When it comes to the dataset that we were given, the data was not very clean at all. In order to clean it up we went through many different filters which are shown below. However, first we had to make sure that our data imported properly.

iris = read_csv("C:/Users/keppmatt/SkyDrive/Documents/Documents/Documents/Data Analytics/R/HW6-irisDataset.csv", trim_ws = FALSE)
Parsed with column specification:
cols(
  Sepal.Length = col_double(),
  Sepal.Width = col_double(),
  Petal.Length = col_double(),
  Petal.Width = col_double(),
  Species = col_character()
)
class(iris$Sepal.Length)
[1] "numeric"
class(iris$Sepal.Width)
[1] "numeric"
class(iris$Petal.Length)
[1] "numeric"
class(iris$Petal.Width)
[1] "numeric"
class(iris$Species)
[1] "character"

As you can see, variables that correspond to length and width are all numeric and the species variable is a character variable rather than a categorical variable.

After this, we looked for any specific special values and replaced and Inf with a NA becuase it is asssumed this is an error for this dataset.

is.na(iris) <- do.call(cbind,lapply(iris, is.infinite))

The next step of our analysis was to determine what percentage of the entries were considered complete. To do this, we used a new command that counted the observations that had a value in each column and put the results into a summary of TRUE and FALSE responses.

x=complete.cases(iris)
summary(x)
   Mode   FALSE    TRUE    NA's 
logical      55      95       0 
y=table(x)
w=y[names(y)=="TRUE"]

Using the number of TRUE’s and dividing by the total number of rows we get the percentage of complete observations equal to:

z=length(x)
(w/z)
     TRUE 
0.6333333 

The next step was analyzing the rules of the flowers and determining how often each rule was broken.

Rule 1:

The first rule dealt with the Species variable and the spelling of each name. To analyze this we used a simple filter for the entries that were not equal to any of the correct spellings. At first we came up with 11 entries and spent a considerable amount of time trying to match what we knew was the correct answer from Excel. We eventually found that when importing our data, we had to uncheck a box that was trimming the spaces off of all data points. After fixing this problem we found the following results.

mi=filter(iris,Species!="setosa"& Species!="virginica"& Species!="versicolor")
count (mi)
# A tibble: 1 × 1
      n
  <int>
1    14

Rule 2:

The second rule was that all numerical entries should be positive and in centimeters so we ran another filter and found the following results.

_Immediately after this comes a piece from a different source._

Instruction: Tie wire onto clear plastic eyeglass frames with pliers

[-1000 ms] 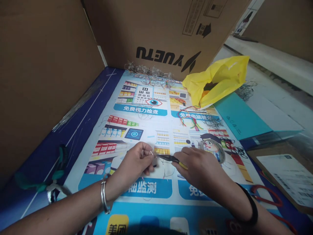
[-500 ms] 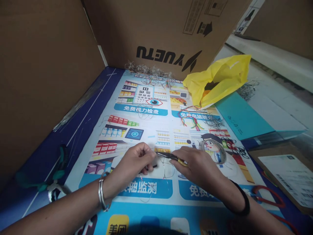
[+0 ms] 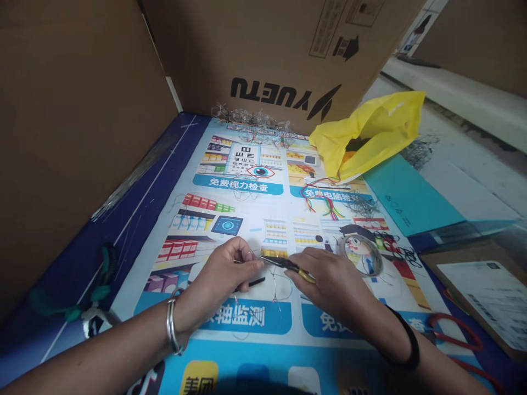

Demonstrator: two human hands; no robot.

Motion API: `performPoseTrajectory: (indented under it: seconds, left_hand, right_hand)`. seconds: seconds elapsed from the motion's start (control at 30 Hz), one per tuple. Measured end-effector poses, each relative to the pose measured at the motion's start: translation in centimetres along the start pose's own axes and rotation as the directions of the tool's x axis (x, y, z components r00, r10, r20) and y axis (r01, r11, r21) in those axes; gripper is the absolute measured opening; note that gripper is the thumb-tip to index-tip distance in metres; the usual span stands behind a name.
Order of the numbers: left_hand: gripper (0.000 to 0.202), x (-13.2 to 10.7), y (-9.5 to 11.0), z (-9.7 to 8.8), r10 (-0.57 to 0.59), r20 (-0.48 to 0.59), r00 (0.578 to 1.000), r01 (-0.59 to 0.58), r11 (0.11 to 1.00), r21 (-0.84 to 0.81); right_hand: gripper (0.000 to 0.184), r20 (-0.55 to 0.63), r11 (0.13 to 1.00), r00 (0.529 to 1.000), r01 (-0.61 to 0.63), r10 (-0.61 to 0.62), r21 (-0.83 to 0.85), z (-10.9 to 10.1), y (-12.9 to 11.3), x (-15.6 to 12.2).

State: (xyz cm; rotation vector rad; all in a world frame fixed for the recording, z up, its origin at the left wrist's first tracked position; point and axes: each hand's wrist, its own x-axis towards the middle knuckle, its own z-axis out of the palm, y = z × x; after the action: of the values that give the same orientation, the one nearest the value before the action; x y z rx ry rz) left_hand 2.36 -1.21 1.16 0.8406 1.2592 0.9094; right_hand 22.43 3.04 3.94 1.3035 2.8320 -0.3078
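Note:
My right hand [image 3: 325, 277] is closed around the handles of pliers [image 3: 280, 261] with dark, slim jaws and some yellow on the grip. The jaws point left and reach the fingertips of my left hand [image 3: 236, 266]. Those fingers are pinched together on thin wire [image 3: 275, 281], which hangs in fine loops below the jaws. Small pinkish bits show on the wire. Exactly where the jaws meet the wire is too small to make out.
Tangled wire [image 3: 255, 118] lies along the cardboard wall [image 3: 263, 55]. A yellow bag [image 3: 370, 134], coloured cords [image 3: 329, 207] and a tape roll [image 3: 362, 255] are at right. Green-handled pliers [image 3: 96, 296] lie left; red-handled scissors [image 3: 457, 329] lie right. A printed poster [image 3: 247, 348] covers the tabletop.
Both hands stay almost in place. The plier tips have shifted slightly left at my left fingertips, and the view has moved a little.

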Motion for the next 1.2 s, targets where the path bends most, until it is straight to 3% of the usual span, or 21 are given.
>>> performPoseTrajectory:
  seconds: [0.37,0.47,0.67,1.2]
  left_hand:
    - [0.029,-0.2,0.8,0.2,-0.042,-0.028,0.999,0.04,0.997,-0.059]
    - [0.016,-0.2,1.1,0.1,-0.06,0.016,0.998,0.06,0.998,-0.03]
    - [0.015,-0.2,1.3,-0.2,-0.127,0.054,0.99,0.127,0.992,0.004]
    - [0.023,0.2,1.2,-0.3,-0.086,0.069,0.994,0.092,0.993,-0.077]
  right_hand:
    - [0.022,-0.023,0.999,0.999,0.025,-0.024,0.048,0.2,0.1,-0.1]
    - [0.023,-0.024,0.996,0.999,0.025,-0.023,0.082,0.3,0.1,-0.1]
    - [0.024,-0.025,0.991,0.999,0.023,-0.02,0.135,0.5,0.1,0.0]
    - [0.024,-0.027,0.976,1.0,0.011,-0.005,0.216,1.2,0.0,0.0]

me=filter(iris,Sepal.Length<=0|Sepal.Width<=0|Petal.Length<=0|Petal.Width<=0)
count (me)
# A tibble: 1 × 1
      n
  <int>
1    11

Rule 3:

The third rule was a relationship between petal length and petal width so we ran yet another filter to find the number of incorrect observations.

mn=filter(iris,Petal.Length<2*Petal.Width)
count(mn)
# A tibble: 1 × 1
      n
  <int>
1     5

Rule 4:

The fourth rule required a maximum sepal length of 30 centimeters so with a filter we were able to find the following results.

de=filter(iris,Sepal.Length>30)
count(de)
# A tibble: 1 × 1
      n
  <int>
1     2

Rule 5:

The final rule was that the length of the sepals of the iris should always be longer than the petals so the filter command found the following number of errors for us.

nc=filter(iris,Sepal.Length<=Petal.Length)
count(nc)
# A tibble: 1 × 1
      n
  <int>
1     4

The final step of our analysis was to determine the percentage of the observations that had no errors at all. To do this, we combined our filters into one long filter to find the total number of errors.

mz=filter(iris,Sepal.Length<=Petal.Length|Sepal.Length>30|
                 Petal.Length<2*Petal.Width|Sepal.Length<=0|
                 Sepal.Width<=0|Petal.Length<=0|Petal.Width<=0|
                 Species!="setosa"& Species!="virginica"& Species!="versicolor")
ia=count(mz)
ia
# A tibble: 1 × 1
      n
  <int>
1    30

From here, we used the total number of entries once again, and found the percentage of errorless observations which is shown below.

1-(ia/nrow(iris))
    n
1 0.8

There is one final consideration that is important when viewing our results. All of our results are based off of the idea that rows with NA’s are not even considered as a possibility for being a rule violation. This means that the code would change significantly if such a specification was changed. The code would need to include a portion that included an “or NA” part that counted the NA as being a violation as well.